Billy Bishop Toronto City Airport begins digging pedestrian tunnel
The Toronto Port Authority has taken a significant step in the building of an 800 feet (243.8 metres) pedestrian walkway across the Western Gap to Billy Bishop Toronto City Airport by lowering ‘Chip’, one of the two tunnel boring machines being used to excavate the tunnel. The 90-tonne Canadian-made machine joins its twin, ‘Dale’, which is creating the first of seven drift tunnels that will form the walkway’s crown. ‘Chip’ was lowered into the shaft on January 10 and will begin boring the second drift tunnel.
The new walkway will be completed in spring of 2014 and flanked by a new pavilion on the mainland and an addition to the airport terminal building on the island.
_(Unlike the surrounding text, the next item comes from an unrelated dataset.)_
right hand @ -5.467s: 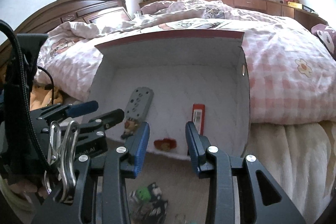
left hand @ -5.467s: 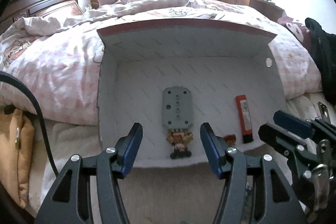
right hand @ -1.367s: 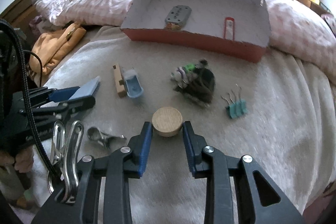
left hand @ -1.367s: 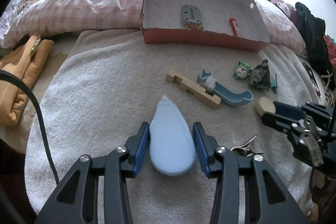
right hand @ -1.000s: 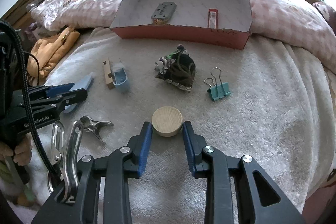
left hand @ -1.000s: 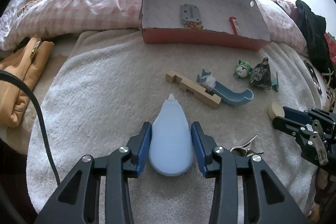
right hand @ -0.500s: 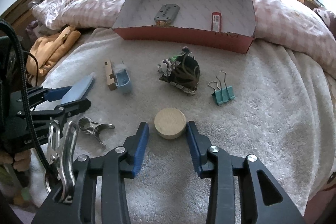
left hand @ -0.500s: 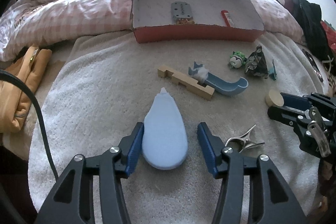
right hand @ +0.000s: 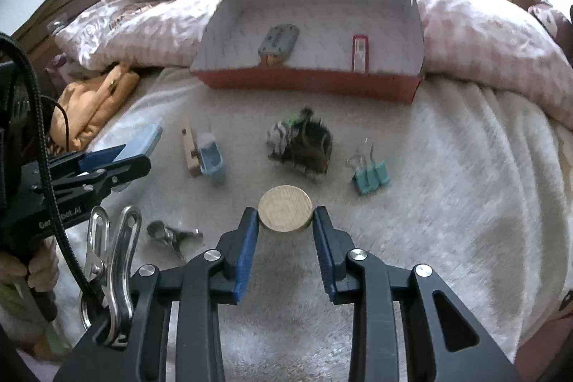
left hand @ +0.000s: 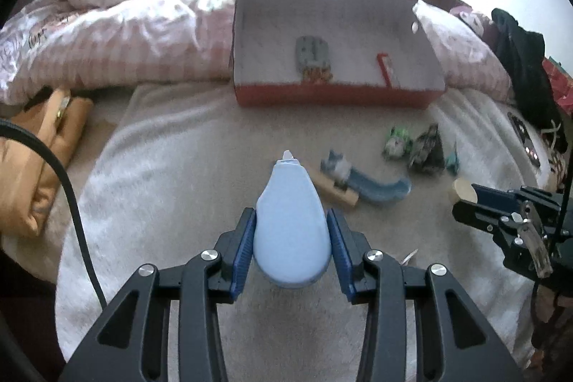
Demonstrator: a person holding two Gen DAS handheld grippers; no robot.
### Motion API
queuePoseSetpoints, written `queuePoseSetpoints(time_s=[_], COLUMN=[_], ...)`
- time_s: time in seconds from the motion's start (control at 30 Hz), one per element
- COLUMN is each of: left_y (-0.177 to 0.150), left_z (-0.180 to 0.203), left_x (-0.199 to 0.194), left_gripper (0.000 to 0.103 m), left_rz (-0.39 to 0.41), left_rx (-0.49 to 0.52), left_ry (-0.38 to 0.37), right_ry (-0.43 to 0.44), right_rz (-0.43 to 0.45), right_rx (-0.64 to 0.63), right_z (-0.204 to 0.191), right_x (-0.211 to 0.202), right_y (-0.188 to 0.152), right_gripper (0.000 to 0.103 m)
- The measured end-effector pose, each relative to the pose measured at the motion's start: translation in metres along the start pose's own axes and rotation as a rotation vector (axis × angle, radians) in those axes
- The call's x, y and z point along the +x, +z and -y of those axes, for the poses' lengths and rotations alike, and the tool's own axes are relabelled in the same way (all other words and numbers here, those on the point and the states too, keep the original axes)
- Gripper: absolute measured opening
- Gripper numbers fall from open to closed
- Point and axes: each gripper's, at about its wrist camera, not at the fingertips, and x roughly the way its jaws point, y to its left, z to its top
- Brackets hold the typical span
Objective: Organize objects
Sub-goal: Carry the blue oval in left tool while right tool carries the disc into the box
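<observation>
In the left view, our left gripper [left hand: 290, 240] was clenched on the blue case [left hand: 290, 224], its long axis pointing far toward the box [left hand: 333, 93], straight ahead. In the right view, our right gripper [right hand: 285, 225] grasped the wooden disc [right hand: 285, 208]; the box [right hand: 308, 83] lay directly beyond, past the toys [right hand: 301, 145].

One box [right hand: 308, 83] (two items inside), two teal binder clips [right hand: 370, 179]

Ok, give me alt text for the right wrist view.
The right gripper grips a round wooden disc between its blue jaws above a cream towel. Beyond it lie teal binder clips, a dark toy and an open red box; the left gripper at left holds a light blue item.
</observation>
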Motion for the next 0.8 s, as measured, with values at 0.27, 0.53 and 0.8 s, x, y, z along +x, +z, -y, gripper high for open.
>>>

The walkway will cost $82.5 million to build, and total construction cost is 100 per cent financed by the private sector and ultimately paid for by a portion of the existing $20 BBTCA passenger Airport Improvement Fee (AIF). When it is completed the walkway will be the only known pedestrian tunnel in the world that connects to an airport and sits beneath a body of water.
Being dug 10 stories (100 feet/30.4 metres) down, the tunnel is below approximately 32.8 feet (10 metres) of rock and river bed, and 65.6 feet (20 metres) of water. To reduce the potential for water ingress during construction seven six-foot (1.8 metres), interlocking tunnels will be constructed to form an arched roof for the walkway. Three of these tunnels will carry city mains to Toronto Island.